Todo mundo apertado na camionete antiga, mas o desconforto do passeio, que uns podem chamar de Programa de Índio, não desbotava a alegria e não incomodava a nenhum dos pretensiosos pescadores.

A conversa amena entre eles esquentava às vezes com uns e outros contando historias de pescador, e insinuando ser o melhor do grupo, prometendo pescar os maiores espécimes, o que era caso de muita gargalhada no interior do veículo.

Nessas empreitadas juvenis, sempre há aquele que se destaca como o mais afoito, indo mais a frente, sem preocupar em desviar dos outros, acreditando que não existe perigo, ou mistérios nos lugares desconhecidos.

Foi exatamente por ser assim, que um dos adolescentes viveu os momentos mais estranhos e cabulosos de sua vida. O jovem se afastou do restante do grupo, com o intuito de encontrar um bom lugar para armar o acampamento, sendo mais ágil que os demais não percebeu que pegou um atalho que o separou totalmente dos amigos e do pai.
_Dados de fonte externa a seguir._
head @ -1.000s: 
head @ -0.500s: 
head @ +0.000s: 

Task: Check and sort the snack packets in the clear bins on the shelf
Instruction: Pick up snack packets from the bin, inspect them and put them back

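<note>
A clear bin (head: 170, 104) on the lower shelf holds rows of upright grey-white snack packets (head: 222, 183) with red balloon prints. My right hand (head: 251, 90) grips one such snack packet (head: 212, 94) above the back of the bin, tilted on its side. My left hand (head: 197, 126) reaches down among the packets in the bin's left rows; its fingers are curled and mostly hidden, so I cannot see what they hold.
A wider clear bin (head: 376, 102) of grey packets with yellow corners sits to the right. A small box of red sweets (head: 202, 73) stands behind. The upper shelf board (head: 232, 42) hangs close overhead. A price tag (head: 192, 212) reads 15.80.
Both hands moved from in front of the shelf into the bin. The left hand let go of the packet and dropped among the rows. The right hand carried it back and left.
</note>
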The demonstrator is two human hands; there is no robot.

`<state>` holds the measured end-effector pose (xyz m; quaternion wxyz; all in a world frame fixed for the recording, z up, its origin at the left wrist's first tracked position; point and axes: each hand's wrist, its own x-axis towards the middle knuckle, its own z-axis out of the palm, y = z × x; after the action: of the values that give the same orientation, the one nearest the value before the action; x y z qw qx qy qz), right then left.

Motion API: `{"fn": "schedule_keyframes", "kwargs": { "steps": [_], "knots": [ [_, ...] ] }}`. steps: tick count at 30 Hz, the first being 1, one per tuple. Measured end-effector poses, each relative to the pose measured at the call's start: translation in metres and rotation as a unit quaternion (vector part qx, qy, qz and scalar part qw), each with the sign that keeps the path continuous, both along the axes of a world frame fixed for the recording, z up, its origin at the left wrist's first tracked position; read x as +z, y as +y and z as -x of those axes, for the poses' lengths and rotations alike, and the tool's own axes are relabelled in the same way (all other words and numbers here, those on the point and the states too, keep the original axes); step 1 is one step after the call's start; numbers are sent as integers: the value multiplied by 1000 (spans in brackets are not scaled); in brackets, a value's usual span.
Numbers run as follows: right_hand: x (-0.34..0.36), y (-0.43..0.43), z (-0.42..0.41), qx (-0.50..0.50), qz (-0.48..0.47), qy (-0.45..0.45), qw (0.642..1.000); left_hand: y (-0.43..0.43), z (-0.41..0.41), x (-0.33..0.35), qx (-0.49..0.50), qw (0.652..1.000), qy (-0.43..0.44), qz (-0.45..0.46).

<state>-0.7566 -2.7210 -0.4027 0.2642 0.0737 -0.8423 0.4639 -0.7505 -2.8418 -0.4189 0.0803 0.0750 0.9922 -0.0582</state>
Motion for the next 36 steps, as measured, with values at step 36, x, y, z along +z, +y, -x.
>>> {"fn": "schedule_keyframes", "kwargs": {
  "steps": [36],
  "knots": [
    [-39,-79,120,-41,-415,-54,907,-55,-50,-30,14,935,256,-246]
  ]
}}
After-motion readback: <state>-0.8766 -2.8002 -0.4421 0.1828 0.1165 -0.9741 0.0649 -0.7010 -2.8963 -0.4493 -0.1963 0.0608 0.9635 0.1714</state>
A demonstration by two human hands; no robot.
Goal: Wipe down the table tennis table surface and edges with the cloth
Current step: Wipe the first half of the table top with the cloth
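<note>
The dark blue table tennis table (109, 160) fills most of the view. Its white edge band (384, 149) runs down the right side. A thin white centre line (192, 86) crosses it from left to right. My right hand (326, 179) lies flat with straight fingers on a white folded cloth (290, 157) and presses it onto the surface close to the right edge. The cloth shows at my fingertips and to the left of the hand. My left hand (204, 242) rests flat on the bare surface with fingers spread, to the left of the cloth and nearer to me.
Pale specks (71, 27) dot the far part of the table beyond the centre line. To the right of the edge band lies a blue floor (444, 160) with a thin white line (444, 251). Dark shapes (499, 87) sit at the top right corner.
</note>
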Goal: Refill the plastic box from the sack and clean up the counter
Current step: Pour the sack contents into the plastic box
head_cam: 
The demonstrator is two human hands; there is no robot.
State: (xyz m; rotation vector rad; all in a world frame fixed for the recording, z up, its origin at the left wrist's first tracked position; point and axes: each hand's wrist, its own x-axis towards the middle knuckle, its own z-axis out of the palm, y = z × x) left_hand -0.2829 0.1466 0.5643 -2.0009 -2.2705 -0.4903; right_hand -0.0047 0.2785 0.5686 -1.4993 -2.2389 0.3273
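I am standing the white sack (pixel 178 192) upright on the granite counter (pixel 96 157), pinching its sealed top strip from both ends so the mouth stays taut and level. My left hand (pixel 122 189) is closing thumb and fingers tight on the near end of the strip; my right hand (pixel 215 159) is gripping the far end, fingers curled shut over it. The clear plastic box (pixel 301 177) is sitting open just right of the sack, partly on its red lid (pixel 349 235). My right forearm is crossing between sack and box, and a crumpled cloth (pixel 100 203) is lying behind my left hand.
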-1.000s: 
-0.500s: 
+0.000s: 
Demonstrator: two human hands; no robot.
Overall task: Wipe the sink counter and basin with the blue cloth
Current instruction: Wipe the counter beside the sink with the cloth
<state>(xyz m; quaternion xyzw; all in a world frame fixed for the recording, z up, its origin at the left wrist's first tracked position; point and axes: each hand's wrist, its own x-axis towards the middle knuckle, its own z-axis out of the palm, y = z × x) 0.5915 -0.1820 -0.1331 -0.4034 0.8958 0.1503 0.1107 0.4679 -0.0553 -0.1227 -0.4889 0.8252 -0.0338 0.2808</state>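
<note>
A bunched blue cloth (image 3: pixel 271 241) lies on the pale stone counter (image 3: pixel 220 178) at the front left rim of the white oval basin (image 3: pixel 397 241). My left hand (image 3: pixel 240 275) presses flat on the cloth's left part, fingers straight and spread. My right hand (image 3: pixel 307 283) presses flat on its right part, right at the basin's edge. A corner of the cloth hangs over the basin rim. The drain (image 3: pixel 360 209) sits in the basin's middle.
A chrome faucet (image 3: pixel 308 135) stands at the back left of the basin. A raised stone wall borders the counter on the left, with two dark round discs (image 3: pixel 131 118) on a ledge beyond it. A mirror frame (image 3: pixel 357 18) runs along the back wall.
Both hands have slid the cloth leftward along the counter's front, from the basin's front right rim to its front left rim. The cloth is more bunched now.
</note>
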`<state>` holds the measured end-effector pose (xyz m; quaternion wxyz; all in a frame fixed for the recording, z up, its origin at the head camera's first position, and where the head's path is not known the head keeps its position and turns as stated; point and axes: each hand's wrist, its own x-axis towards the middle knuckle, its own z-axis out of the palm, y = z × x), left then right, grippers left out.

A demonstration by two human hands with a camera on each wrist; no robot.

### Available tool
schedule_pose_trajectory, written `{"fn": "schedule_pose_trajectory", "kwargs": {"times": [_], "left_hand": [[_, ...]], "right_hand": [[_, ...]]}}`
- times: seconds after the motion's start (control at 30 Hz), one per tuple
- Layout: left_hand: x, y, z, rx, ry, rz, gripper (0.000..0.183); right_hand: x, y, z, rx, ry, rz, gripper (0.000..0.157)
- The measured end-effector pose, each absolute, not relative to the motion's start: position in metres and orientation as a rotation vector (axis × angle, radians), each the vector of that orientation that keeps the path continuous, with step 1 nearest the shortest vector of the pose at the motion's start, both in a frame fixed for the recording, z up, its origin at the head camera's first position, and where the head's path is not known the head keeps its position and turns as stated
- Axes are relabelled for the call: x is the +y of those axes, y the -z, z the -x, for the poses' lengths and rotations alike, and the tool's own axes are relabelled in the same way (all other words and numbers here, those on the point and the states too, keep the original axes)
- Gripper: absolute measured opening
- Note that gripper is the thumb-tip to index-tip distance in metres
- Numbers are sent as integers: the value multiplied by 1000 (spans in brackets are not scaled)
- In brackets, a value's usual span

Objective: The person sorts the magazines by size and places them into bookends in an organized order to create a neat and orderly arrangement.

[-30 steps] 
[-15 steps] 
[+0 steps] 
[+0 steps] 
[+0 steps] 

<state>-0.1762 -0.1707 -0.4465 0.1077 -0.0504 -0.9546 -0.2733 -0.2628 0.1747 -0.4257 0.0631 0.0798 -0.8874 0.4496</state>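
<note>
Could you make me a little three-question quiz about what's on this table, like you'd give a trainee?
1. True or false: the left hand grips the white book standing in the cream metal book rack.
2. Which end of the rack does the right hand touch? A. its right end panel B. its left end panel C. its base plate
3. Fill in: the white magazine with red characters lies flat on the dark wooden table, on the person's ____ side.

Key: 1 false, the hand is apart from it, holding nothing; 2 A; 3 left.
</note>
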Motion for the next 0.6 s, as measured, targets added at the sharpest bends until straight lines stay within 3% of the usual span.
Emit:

Foi exatamente no momento que notou que se encontrava só, que vislumbrou a poucos metros à sua frente uma barraca montada, era do tipo que ele não conhecia, parecia ser um modelo bem antigo, totalmente diferente da que ele possuía. Pensou em avançar, mas algo o deteve. Uma mata divisora, o separava da estranha cena que ele veria a seguir.

De dentro da barraca ele vê sair um negro, alto, forte, vestindo uma calça de algodão cru no modelo das usadas pelos escravos em novelas de época, seu dorso estava nu, e pelas feições do homem ele percebe que está nervoso e com muita raiva, pois gesticula e fala, mas o garoto não consegue ouvir nada do que ele diz, apesar da proximidade entre eles. O moleque sente seu sangue gelar nas veias, pois o homem adentra na barraca e volta imediatamente, trazendo arrastada pelos cabelos uma mulher nua. Não tão negra quanto ele, mas a pele é bem escura. A mulher se debate e grita, mas o jovem não ouve a sua voz. O homem tem um facão na mão e sem dó ou piedade golpeia a mulher no pescoço, separando a cabeça do corpo. Imediatamente, esconde o corpo mutilado dentro de um saco, arrasta de volta para dentro da barraca, deixando um rastro de sangue e sinais na terra seca, coberta de poeira. O silencio impera no local.

De pernas bambas, o rapaz assiste a cena, que se passa rapidamente, mas que dá a impressão de se perpetuar no tempo. Ao olhar para trás, vê o pai e os amigos conversando animadamente, passando num barranco mais acima de onde ele se encontra.

Ele respira fundo, suando frio, cria coragem para correr, mas sua cabeça está confusa com os acontecimentos, ele não sabe se conta o que viu, pois tem medo do homem mau, do assassino cruel que covardemente tirou a vida de uma indefesa mulher.

Ele se encontra com o grupo que já armou o acampamento do outro lado, e voltaram porque ele havia se distanciado e se preocuparam porque o perderam de vista. Procurando não demonstrar o pavor que está sentindo, alega outros motivos para convencer a todos que passem pelas proximidades da margem onde estava montada a barraca do infeliz casal.

Qual não foi seu espanto, quando nada avistou no exato lugar onde a apavorante cena havia se desenrolado bem à sua frente há poucos minutos. Nenhum rastro; nenhuma evidencia do nefasto e covarde homicídio, a terra estava sem mácula.

Durante muitos anos após a bizarra visão, o jovem ainda procurou vestígios daquele casal. Pesquisou noticias em jornais, indagou pela cidade se alguém conhecia ou ouvira falar de algum crime semelhante. Mas tudo em vão. Muitas e muitas vezes ele voltou para pescar às margens do Rio das Velhas, e depois de adulto pescava em sua canoa, e não cansava de indagar a outros pescadores mais antigos se eles sabiam, ou pelo menos ouviram dizer se havia sido encontrado o corpo mutilado de uma mulher negra, inclusive se arriscava a dar a descrição física do homem negro, mas nunca ninguém lhe deu qualquer pista daquele misterioso casal.